Le seul espoir pour Zeineb et pour la Tunisie, ce sont les Tunisiens remplis des valeurs de l’arabité et de l’Islam. Soutenez-là, vous qui êtes épris des principes [de justice] d’Omar Al Farouk, [du poète] d’Al Moutanabbi et d’Abul Kacem El Chebbi.
 
En attendant que les vents de la révolution démocratique et pacifique ne soufflent – seul rempart pour arrêter ce cauchemar et éviter sa répétition sous la forme d’un 7 novembre bis -, ne laissez pas Lella Zeineb aux loups. Elle a besoin de votre soutien. Ainsi, le message se rendra à « Amm » Ali qui lutte contre la mort. Il saura que, tout comme lui, nous ne laisserons jamais tomber Zeineb.
 
À propos de « Amm » Ali, il doit savoir que je le boycotterai à vie, s’il avait dans l’idée de nous quitter maintenant.

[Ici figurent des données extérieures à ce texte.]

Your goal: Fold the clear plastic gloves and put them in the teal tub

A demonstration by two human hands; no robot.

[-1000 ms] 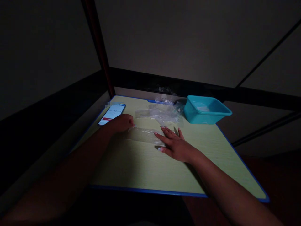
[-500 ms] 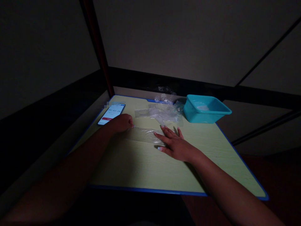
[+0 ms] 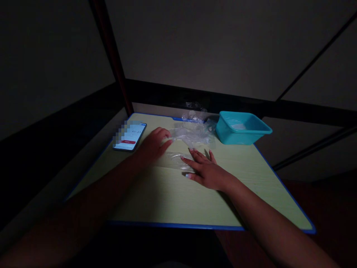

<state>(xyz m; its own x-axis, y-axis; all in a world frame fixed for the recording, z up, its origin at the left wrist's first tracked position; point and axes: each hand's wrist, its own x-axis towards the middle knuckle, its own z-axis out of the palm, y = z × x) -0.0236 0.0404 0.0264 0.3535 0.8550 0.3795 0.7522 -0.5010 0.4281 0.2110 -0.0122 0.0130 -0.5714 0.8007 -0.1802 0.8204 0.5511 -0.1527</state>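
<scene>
A clear plastic bag (image 3: 173, 160) lies stretched flat on the table. My right hand (image 3: 206, 169) rests on its right part, fingers spread and palm down. Just beyond the flat bag is a loose heap of crumpled clear plastic bags (image 3: 193, 134). My left hand (image 3: 157, 143) is at the left edge of that heap, with its thumb and fingers apart; whether the fingertips touch the plastic is hard to see. Part of the flat bag's left end is hidden by my left hand.
Left of my left hand lies a phone (image 3: 129, 137) with a lit screen showing a timer. A turquoise plastic basin (image 3: 237, 137) with something whitish inside stands at the far right. The pale table (image 3: 178, 201) has a blue edge, and walls rise behind it.
My left hand has left the flat bag's left end and moved right and away from me to the heap, its fingers opening. My right hand stays on the bag.
</scene>
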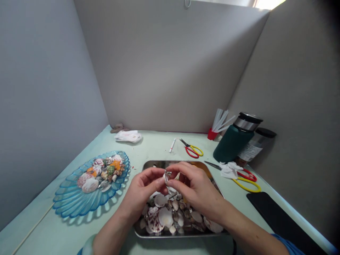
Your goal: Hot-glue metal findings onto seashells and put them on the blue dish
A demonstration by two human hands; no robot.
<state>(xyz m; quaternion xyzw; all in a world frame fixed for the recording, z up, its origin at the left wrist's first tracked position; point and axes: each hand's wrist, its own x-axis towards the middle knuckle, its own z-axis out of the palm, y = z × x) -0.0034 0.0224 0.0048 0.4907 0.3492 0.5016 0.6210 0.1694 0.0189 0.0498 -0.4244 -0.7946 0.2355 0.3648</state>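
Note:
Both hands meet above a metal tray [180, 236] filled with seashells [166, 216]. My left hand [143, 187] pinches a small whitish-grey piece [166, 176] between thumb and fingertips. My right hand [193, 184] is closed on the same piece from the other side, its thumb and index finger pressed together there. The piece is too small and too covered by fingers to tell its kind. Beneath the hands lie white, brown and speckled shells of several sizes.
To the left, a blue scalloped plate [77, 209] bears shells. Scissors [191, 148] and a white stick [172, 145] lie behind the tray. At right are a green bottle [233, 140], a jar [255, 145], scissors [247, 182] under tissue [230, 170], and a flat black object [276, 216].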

Nous avons tellement besoin de la présence de celui qui est le trait d’union entre trois générations éprises du pays. Puisse Dieu guérir cet homme exceptionnel. Qu’il nous revienne en santé pour voir cette aube dont il a tant rêvé quand il était dans la maison des fantômes.
 
Le numéro de téléphone est le : 72 435.440. S’il est coupé, l’adresse est le : 75, rue Farhat Hached, Bizerte.
 
S’ils censurent vos lettres – ce qui est pratiquement certain – qu’ils lisent ce que vous allez écrire. S’il vous est impossible d’apporter un quelconque soutien moral ou financier, souvenez-vous au moins que Zeineb est encerclée, insultée affamée et terrorisée. Elle attend ses libérateurs. Il ne reste plus de place qu’à la détermination et à l’endurance.